Authored by rampitec on Aug 10 2021, 12:12 PM.

Details

Summary

MachineLoop::isLoopInvariant() returns false for all VALU
because of the exec use. Check TII::isIgnorableUse() to
allow hoisting.

That unfortunately results in higher register consumption
since MachineLICM does not adequately estimate pressure.
Therefor I think it shall only be enabled after D107677 even
though it does not depend on it.

Diff Detail

Event Timeline

rampitec created this revision.Aug 10 2021, 12:12 PM
rampitec requested review of this revision.Aug 10 2021, 12:12 PM
Herald added a project: Restricted Project. · View Herald TranscriptAug 10 2021, 12:12 PM
Herald added a subscriber: wdng. · View Herald Transcript

The D107677 has landed so it shall be OK to use this patch at this point I believe.

PSDB and ePSDB passed.

foad added a comment.Aug 27 2021, 7:36 AM

Are there any tests that show a benefit from this, not just churn?

Are there any tests that show a benefit from this, not just churn?

Most of the changed tests show progressions. For sure most of the loop invariants are hoisted yet in the IR LICM pass, so MachineLICM only picks what was created during or after lowering and that is mostly service or index registers with constants.
For example in the dag-divergence-atomic.ll that is v_mov_b32_e32 v0, 0 hoisted out of the loop at BB5_1, and similar changes in the rest of the tests.

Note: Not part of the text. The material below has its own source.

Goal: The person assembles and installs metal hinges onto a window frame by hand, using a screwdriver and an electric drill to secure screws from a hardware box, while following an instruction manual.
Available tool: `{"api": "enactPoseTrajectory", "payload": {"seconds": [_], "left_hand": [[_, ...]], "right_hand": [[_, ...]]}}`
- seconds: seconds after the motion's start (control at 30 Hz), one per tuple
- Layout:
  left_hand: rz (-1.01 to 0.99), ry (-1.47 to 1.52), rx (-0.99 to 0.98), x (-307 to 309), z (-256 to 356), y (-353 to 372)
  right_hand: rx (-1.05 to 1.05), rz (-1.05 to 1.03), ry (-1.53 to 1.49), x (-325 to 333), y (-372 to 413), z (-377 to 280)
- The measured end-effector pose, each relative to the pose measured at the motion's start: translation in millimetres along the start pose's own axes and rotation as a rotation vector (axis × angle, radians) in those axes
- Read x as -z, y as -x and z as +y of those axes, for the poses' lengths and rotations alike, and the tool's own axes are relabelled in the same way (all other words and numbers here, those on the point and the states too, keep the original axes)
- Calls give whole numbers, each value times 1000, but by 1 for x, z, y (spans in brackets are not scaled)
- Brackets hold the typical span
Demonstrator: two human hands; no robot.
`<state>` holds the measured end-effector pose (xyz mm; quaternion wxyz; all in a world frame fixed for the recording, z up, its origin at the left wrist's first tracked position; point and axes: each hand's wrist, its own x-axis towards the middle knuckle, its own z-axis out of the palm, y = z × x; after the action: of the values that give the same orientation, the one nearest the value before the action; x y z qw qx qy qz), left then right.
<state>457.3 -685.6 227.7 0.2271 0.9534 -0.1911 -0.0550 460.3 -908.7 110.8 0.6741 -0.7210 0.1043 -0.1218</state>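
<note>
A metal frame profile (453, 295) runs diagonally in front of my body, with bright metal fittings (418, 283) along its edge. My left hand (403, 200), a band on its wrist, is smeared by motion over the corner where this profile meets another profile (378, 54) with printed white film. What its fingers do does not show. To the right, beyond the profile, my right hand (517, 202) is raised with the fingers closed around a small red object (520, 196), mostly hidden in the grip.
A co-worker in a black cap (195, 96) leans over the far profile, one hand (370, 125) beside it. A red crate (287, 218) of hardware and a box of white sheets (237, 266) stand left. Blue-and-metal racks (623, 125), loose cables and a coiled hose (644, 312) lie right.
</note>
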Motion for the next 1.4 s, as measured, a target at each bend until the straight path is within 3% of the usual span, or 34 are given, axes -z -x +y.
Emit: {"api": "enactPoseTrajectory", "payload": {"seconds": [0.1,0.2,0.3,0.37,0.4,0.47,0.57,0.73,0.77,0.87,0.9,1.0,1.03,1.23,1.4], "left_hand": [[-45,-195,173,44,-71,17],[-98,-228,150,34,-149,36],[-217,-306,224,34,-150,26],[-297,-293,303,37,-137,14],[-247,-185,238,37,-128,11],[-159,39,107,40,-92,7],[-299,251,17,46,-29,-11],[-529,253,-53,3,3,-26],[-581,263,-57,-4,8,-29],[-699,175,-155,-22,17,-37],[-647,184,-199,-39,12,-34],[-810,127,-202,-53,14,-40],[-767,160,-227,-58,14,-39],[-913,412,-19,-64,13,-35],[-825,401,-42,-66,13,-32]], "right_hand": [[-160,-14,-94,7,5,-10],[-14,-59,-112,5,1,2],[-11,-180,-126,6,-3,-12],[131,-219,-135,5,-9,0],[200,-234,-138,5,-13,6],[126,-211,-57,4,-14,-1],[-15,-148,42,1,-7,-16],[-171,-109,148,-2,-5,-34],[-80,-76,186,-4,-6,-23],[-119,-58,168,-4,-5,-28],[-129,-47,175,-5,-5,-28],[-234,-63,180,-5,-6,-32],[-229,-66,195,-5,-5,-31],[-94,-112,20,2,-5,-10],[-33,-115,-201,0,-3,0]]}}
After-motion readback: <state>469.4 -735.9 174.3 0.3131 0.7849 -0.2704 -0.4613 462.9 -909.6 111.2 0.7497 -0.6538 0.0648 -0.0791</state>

arsenm added inline comments.Aug 27 2021, 10:54 AM
llvm/lib/CodeGen/MachineLoopInfo.cpp
179

Should cache TII like TRI

rampitec updated this revision to Diff 369144.Aug 27 2021, 11:03 AM
rampitec marked an inline comment as done.

Cached TTI.

foad added a comment.Sep 1 2021, 2:54 AM

This might be a silly question but I have to ask it: why do we have implicit uses of exec in the first place, if we have to keep teaching passes to ignore them? (Maybe we could only add the implicit uses later in the pass pipeline, which control flow intrinsics are lowered to explicit exec mask manipulations?)

This might be a silly question but I have to ask it: why do we have implicit uses of exec in the first place, if we have to keep teaching passes to ignore them? (Maybe we could only add the implicit uses later in the pass pipeline, which control flow intrinsics are lowered to explicit exec mask manipulations?)

That is hard to predict what transformations would be illegal and it is very easy to lose an implicit operand if not written in the MCDesc. It takes some effort to prove it is safe to ignore this operand in each case. In case of the LICM we always hoist an instruction to a block with a mask which shall completely cover the mask used inside loop, so it must be safe. I am not so sure about the rest of potential cases.

rampitec updated this revision to Diff 374353.Sep 22 2021, 1:38 PM

Rebased.
Ping.

foad accepted this revision.Oct 20 2021, 2:28 AM

Looks OK to me.

This revision is now accepted and ready to land.Oct 20 2021, 2:28 AM
This revision was landed with ongoing or failed builds.Oct 20 2021, 12:06 PM
This revision was automatically updated to reflect the committed changes.